> **PROBLEM DETAILS**
Your copy must hold every line of the records word for word. It must hold no pictures.

> **AVAILABLE DATA**
---+---

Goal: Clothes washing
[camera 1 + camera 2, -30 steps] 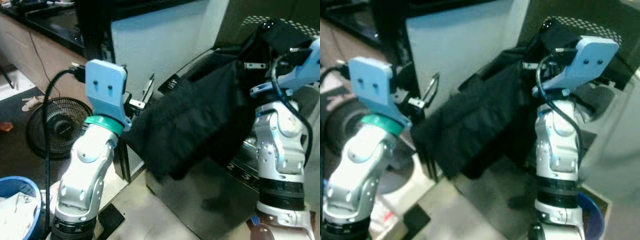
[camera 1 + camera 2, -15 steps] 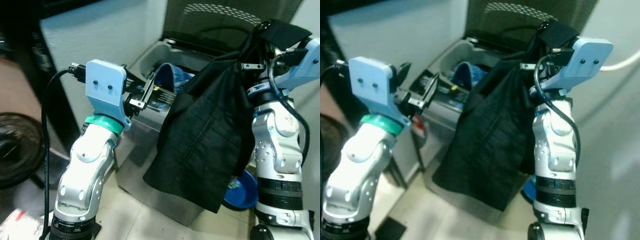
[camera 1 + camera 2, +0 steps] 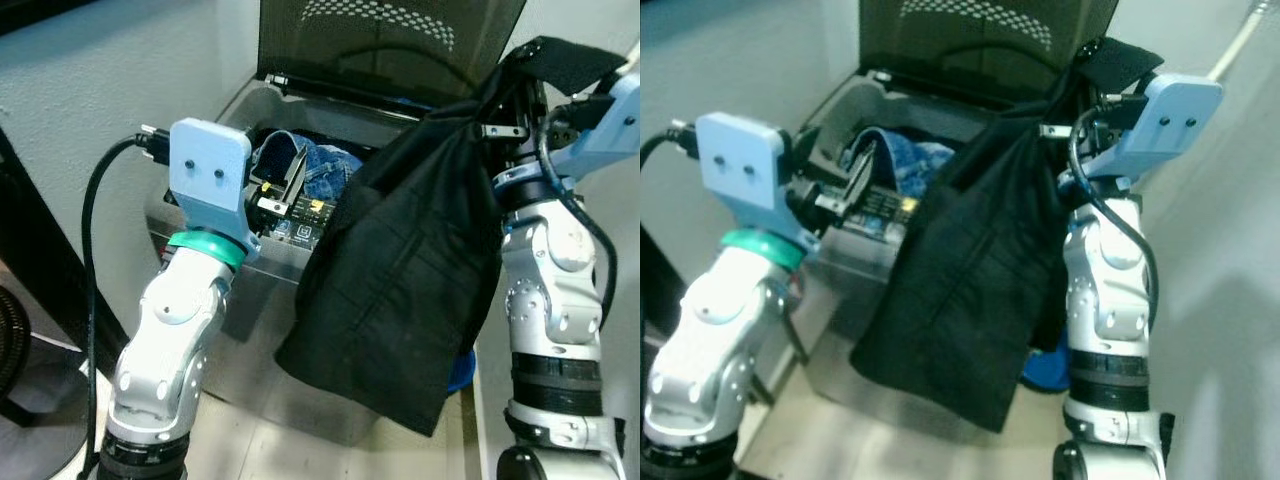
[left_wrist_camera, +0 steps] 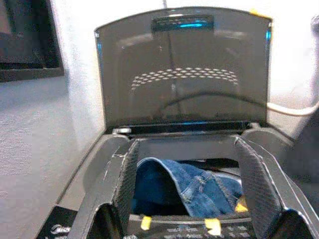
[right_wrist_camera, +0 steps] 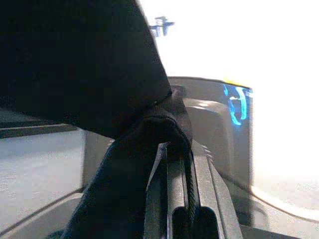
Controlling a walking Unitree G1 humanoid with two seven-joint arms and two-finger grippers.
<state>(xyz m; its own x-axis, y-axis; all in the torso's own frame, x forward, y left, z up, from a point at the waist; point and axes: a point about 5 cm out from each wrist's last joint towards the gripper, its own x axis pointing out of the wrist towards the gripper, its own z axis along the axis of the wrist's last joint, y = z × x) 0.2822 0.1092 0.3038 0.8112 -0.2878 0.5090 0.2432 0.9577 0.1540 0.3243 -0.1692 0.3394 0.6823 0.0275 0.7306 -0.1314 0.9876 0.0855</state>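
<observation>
Garment (image 3: pixel 400 290) hangs from right gripper (image 3: pixel 1080 95), fingers pinched on it; left gripper (image 3: pixel 285 185) fingers spread. Carry over drum (image 4: pixel 189 186), then release

The head views are dim and soft, with a cool cast — the right eye view is the more blurred, and its wall (image 3: pixel 1230 250) smears into pale streaks. The black garment (image 3: pixel 400 270) reads nearly featureless, its folds lost in shadow. The left wrist view is evenly lit and fairly sharp on the washer lid (image 4: pixel 182 69). In the right wrist view the background burns out white — cloth close up is dark and unfocused.
</observation>
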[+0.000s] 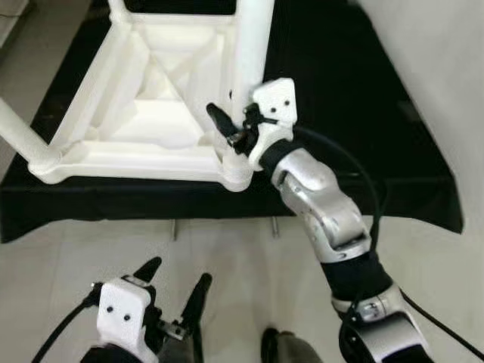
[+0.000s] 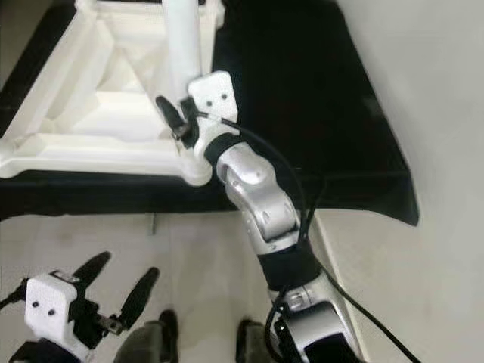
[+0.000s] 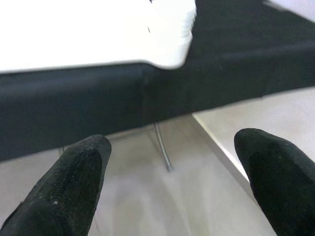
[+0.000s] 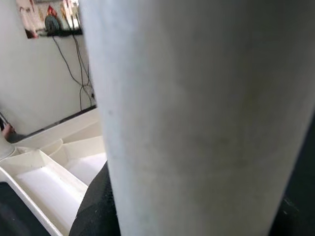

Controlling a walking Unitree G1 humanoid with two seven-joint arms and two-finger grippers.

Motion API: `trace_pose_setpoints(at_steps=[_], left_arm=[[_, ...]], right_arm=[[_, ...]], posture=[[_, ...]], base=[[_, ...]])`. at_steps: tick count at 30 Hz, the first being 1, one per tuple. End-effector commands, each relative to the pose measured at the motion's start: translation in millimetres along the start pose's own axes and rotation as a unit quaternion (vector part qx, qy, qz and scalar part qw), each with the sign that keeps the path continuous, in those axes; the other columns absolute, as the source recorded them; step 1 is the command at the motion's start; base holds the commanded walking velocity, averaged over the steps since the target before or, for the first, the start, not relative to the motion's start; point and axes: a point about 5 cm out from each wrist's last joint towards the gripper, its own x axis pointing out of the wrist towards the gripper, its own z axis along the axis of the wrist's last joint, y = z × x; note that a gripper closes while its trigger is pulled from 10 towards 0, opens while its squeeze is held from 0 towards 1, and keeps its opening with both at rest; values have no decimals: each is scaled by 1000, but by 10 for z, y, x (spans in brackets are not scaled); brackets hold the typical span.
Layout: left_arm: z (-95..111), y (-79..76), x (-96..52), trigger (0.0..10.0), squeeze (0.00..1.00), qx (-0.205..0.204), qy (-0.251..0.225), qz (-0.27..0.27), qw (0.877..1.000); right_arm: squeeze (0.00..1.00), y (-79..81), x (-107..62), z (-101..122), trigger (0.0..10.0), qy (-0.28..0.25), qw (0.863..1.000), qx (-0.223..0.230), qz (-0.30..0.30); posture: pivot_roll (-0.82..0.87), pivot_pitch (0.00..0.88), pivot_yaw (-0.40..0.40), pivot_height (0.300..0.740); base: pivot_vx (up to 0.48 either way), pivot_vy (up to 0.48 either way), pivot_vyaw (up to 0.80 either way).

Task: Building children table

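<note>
A white plastic children's table [image 1: 151, 113] lies upside down on a black-covered bench [image 1: 363, 113]. Its near right leg [image 1: 253, 45] stands upright in the corner socket. My right gripper [image 1: 238, 121] is shut on this leg low down; one black finger [image 1: 219, 117] shows left of it, the other is hidden behind. The right wrist view has the leg [image 4: 197, 113] close up between dark fingers [image 4: 96, 206]. My left gripper [image 1: 175, 283] hangs open over the floor in front of the bench, holding nothing; its fingertips [image 3: 74, 182] are spread wide apart.
Another white leg [image 1: 23, 132] sticks out at the near left corner and one [image 1: 119, 11] rises at the far corner. Thin metal bench legs [image 1: 175, 229] stand under the black cloth. A pale wall [image 1: 439, 60] runs along the right. My feet [image 2: 162, 325] are on the light floor.
</note>
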Motion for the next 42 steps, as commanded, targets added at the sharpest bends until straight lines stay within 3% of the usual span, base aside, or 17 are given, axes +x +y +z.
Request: trace_pose_setpoints(at_steps=[1, 22, 26, 34, 42], left_arm=[[-63, 16, -23, 10000, 0, -1, 16, 9, 1000], [-65, 15, 2, 10000, 0, 0, 7, 10, 1000], [-65, 7, -3, 10000, 0, -2, 8, 8, 1000], [-66, 6, -10, 10000, 0, -3, 9, 8, 1000], [-66, 6, -17, 10000, 0, -2, 9, 9, 1000]], right_arm=[[0, -32, -113, -551, 10000, 140, 990, 23, -18], [0, -75, -50, -494, 10000, 154, 988, 26, -3], [106, -90, -28, -456, 10000, 144, 989, 37, 15], [82, -165, 10, -385, 10000, 131, 990, 30, 33], [82, -131, -62, -461, 10000, 137, 988, 58, 48]], posture=[[-7, 337, -78, 740], [-10, 336, -85, 740], [-10, 338, -83, 740], [-9, 339, -83, 740], [-10, 342, -80, 740]], base=[[0, 0, 0], [0, 0, 0], [0, 0, 0], [0, 0, 0], [0, 0, 0]])
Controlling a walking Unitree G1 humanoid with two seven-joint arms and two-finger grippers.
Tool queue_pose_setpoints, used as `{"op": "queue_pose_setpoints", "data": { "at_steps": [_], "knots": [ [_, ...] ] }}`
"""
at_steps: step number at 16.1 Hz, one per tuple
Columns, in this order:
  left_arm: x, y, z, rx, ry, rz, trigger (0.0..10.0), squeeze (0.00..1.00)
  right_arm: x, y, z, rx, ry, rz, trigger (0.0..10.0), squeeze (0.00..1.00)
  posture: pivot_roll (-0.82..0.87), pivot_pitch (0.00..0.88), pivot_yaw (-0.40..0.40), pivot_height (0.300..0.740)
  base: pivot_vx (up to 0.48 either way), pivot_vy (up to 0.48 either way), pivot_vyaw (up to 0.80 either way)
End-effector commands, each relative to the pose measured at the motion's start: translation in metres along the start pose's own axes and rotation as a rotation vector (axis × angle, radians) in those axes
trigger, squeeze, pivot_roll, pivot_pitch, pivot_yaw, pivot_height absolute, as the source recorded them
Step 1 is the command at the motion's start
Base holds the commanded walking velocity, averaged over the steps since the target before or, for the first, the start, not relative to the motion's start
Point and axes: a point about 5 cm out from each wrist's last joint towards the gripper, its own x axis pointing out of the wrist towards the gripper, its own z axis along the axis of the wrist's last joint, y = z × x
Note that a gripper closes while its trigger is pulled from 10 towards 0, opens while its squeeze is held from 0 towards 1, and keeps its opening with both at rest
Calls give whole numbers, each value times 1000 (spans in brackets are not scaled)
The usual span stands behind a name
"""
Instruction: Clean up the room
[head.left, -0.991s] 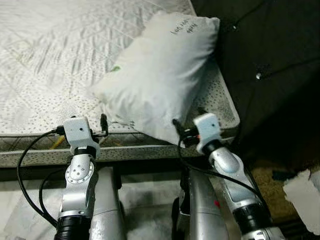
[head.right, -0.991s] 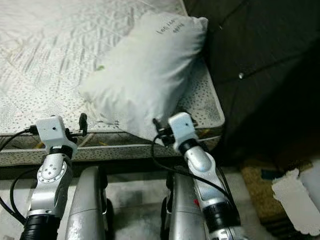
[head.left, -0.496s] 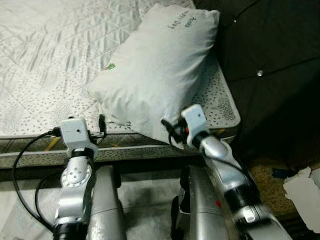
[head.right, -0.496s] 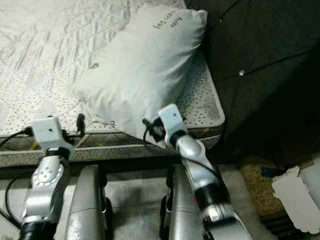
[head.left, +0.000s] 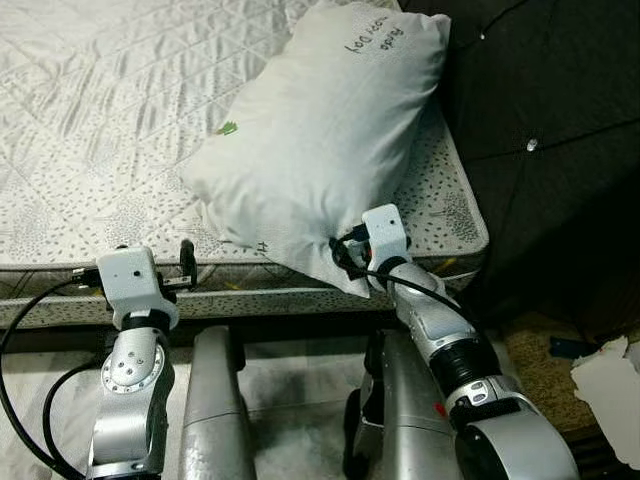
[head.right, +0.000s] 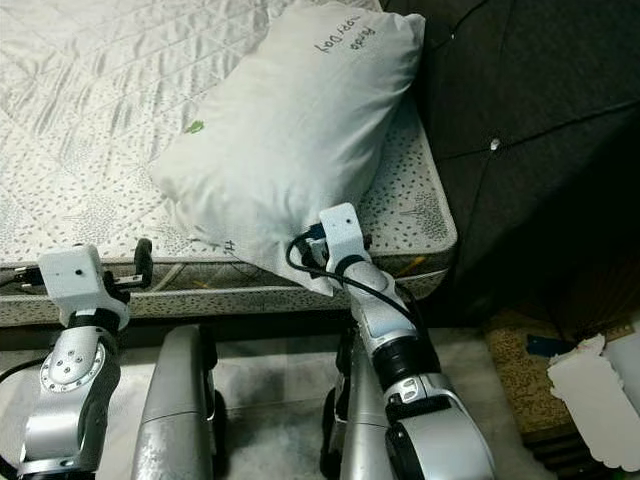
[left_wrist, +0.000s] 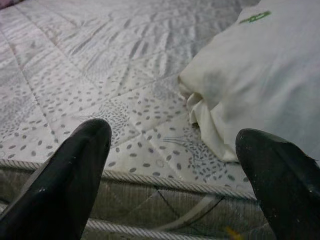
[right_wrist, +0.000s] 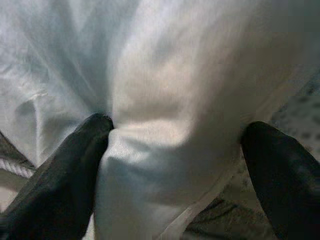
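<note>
One plump white pillow (head.left: 320, 130), quilted speckled mattress (head.left: 90, 120), right gripper (right_wrist: 175, 150) fingers (right_wrist: 75, 165) astride its corner

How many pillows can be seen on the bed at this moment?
1. The white pillow lies at the right side of the mattress, beside the dark headboard. Its near corner sits between the fingers of the right pincer. The pictures show no other pillow.

I saw a dark tufted headboard (head.left: 540, 120) beside the bed and torn white paper (head.left: 607, 385) on the floor.
</note>
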Motion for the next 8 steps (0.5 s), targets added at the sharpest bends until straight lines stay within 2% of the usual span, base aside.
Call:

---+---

> **ANSWER TO THE PROBLEM**
Goal: Clothes washing
[camera 1 + camera 2, -30 steps] 
[camera 1 + camera 2, -15 steps] 
[camera 1 + camera 2, +0 steps] 
[left_wrist_camera, +0 steps] 
[right_wrist_camera, +0 steps] 
Controlling a walking Unitree G1 humanoid with two seven-joint arms and two-finger grippers.
<state>(xyz m; its own x-axis, y-axis; all in the torso's own frame, x forward, y left, z up, from a point at the waist; point and axes: a point about 5 cm out from each wrist's last joint towards the gripper, its own x axis pointing out of the wrist towards the gripper, its own z axis along the axis of the wrist's last joint, y = z × x) 0.2822 0.1092 0.3038 0.8112 -0.2878 0.5090 0.2432 0.9577 0.1540 0.3243 -0.1692 0.3394 0.6823 0.0275 0.7306 -0.1314 0.9876 0.0855</state>
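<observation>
Garment (image 3: pixel 400 290) hangs from right gripper (image 3: pixel 1080 95), fingers pinched on it; left gripper (image 3: pixel 285 185) fingers spread. Carry over drum (image 4: pixel 189 186), then release

The head views are dim and soft, with a cool cast — the right eye view is the more blurred, and its wall (image 3: pixel 1230 250) smears into pale streaks. The black garment (image 3: pixel 400 270) reads nearly featureless, its folds lost in shadow. The left wrist view is evenly lit and fairly sharp on the washer lid (image 4: pixel 182 69). In the right wrist view the background burns out white — cloth close up is dark and unfocused.
</observation>
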[+0.000s] 
[+0.000s] 
[+0.000s] 
[+0.000s] 

Controlling a walking Unitree G1 humanoid with two seven-joint arms and two-finger grippers.

Motion API: `trace_pose_setpoints(at_steps=[_], left_arm=[[_, ...]], right_arm=[[_, ...]], posture=[[_, ...]], base=[[_, ...]])`. at_steps: tick count at 30 Hz, the first being 1, one per tuple. End-effector commands, each relative to the pose measured at the motion's start: translation in millimetres along the start pose's own axes and rotation as a unit quaternion (vector part qx, qy, qz and scalar part qw), each with the sign that keeps the path continuous, in those axes; the other columns absolute, as the source recorded them; step 1 is the command at the motion's start; base holds the commanded walking velocity, averaged over the steps since the target before or, for the first, the start, not relative to the motion's start; point and axes: a point about 5 cm out from each wrist's last joint towards the gripper, its own x axis pointing out of the wrist towards the gripper, its own z axis along the axis of the wrist's last joint, y = z × x; note that a gripper closes while its trigger is pulled from 10 towards 0, opens while its squeeze is held from 0 towards 1, and keeps its opening with both at rest; values have no decimals: each is scaled by 1000, but by 10 for z, y, x (spans in brackets are not scaled); brackets hold the typical span.
Layout: left_arm: z (-95..111), y (-79..76), x (-96..52), trigger (0.0..10.0), squeeze (0.00..1.00), qx (-0.205..0.204), qy (-0.251..0.225), qz (-0.27..0.27), qw (0.877..1.000); right_arm: squeeze (0.00..1.00), y (-79..81), x (-107..62), z (-101..122), trigger (0.0..10.0), qy (-0.28..0.25), qw (0.863..1.000), qx (-0.223..0.230), qz (-0.30..0.30); posture: pivot_roll (-0.82..0.87), pivot_pitch (0.00..0.88), pivot_yaw (-0.40..0.40), pivot_height (0.300..0.740); base: pivot_vx (up to 0.48 either way), pivot_vy (up to 0.48 either way), pivot_vyaw (up to 0.80 either way).

Task: Building children table

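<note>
A white plastic children's table [image 1: 151, 113] lies upside down on a black-covered bench [image 1: 363, 113]. Its near right leg [image 1: 253, 45] stands upright in the corner socket. My right gripper [image 1: 238, 121] is shut on this leg low down; one black finger [image 1: 219, 117] shows left of it, the other is hidden behind. The right wrist view has the leg [image 4: 197, 113] close up between dark fingers [image 4: 96, 206]. My left gripper [image 1: 175, 283] hangs open over the floor in front of the bench, holding nothing; its fingertips [image 3: 74, 182] are spread wide apart.
Another white leg [image 1: 23, 132] sticks out at the near left corner and one [image 1: 119, 11] rises at the far corner. Thin metal bench legs [image 1: 175, 229] stand under the black cloth. A pale wall [image 1: 439, 60] runs along the right. My feet [image 2: 162, 325] are on the light floor.
</note>
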Motion for the next 42 steps, as commanded, targets added at the sharpest bends until straight lines stay within 3% of the usual span, base aside, or 17 are given, axes +x +y +z.
Request: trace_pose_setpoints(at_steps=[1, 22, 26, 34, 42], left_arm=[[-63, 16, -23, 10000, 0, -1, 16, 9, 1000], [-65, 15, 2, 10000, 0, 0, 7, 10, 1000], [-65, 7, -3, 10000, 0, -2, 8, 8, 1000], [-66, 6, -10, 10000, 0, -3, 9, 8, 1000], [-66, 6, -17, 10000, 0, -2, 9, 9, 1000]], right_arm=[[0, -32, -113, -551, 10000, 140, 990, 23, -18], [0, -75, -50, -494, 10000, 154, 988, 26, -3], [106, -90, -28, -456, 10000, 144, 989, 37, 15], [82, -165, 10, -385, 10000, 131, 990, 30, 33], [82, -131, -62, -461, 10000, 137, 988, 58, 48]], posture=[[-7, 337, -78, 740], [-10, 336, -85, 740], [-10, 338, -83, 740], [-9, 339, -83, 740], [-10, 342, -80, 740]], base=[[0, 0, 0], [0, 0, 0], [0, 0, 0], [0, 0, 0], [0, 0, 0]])
Controlling a walking Unitree G1 humanoid with two seven-joint arms and two-finger grippers.
Tool queue_pose_setpoints, used as `{"op": "queue_pose_setpoints", "data": { "at_steps": [_], "knots": [ [_, ...] ] }}`
"""
at_steps: step number at 16.1 Hz, one per tuple
Columns, in this order:
  left_arm: x, y, z, rx, ry, rz, trigger (0.0..10.0), squeeze (0.00..1.00)
  right_arm: x, y, z, rx, ry, rz, trigger (0.0..10.0), squeeze (0.00..1.00)
  posture: pivot_roll (-0.82..0.87), pivot_pitch (0.00..0.88), pivot_yaw (-0.40..0.40), pivot_height (0.300..0.740)
  base: pivot_vx (up to 0.48 either way), pivot_vy (up to 0.48 either way), pivot_vyaw (up to 0.80 either way)
End-effector commands, each relative to the pose measured at the motion's start: translation in metres along the start pose's own axes and rotation as a rotation vector (axis × angle, radians) in those axes
trigger, squeeze, pivot_roll, pivot_pitch, pivot_yaw, pivot_height absolute, as the source recorded them
Step 1 is the command at the motion's start
Base holds the commanded walking velocity, averaged over the steps since the target before or, for the first, the start, not relative to the motion's start
Point and axes: a point about 5 cm out from each wrist's last joint towards the gripper, its own x axis pointing out of the wrist towards the gripper, its own z axis along the axis of the wrist's last joint, y = z × x
Note that a gripper closes while its trigger is pulled from 10 towards 0, opens while its squeeze is held from 0 towards 1, and keeps its opening with both at rest
Calls give whole numbers, each value times 1000 (spans in brackets are not scaled)
The usual span stands behind a name
"""
Instruction: Clean up the room
[head.left, -0.991s] 
[head.right, -0.991s] 
[head.left, -0.496s] 
[head.right, -0.496s] 
[head.left, +0.000s] 
[head.right, +0.000s] 
[left_wrist, +0.000s] 
[right_wrist, +0.000s] 
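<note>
One plump white pillow (head.left: 320, 130), quilted speckled mattress (head.left: 90, 120), right gripper (right_wrist: 175, 150) fingers (right_wrist: 75, 165) astride its corner

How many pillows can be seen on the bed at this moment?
1. The white pillow lies at the right side of the mattress, beside the dark headboard. Its near corner sits between the fingers of the right pincer. The pictures show no other pillow.

I saw a dark tufted headboard (head.left: 540, 120) beside the bed and torn white paper (head.left: 607, 385) on the floor.
</note>
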Motion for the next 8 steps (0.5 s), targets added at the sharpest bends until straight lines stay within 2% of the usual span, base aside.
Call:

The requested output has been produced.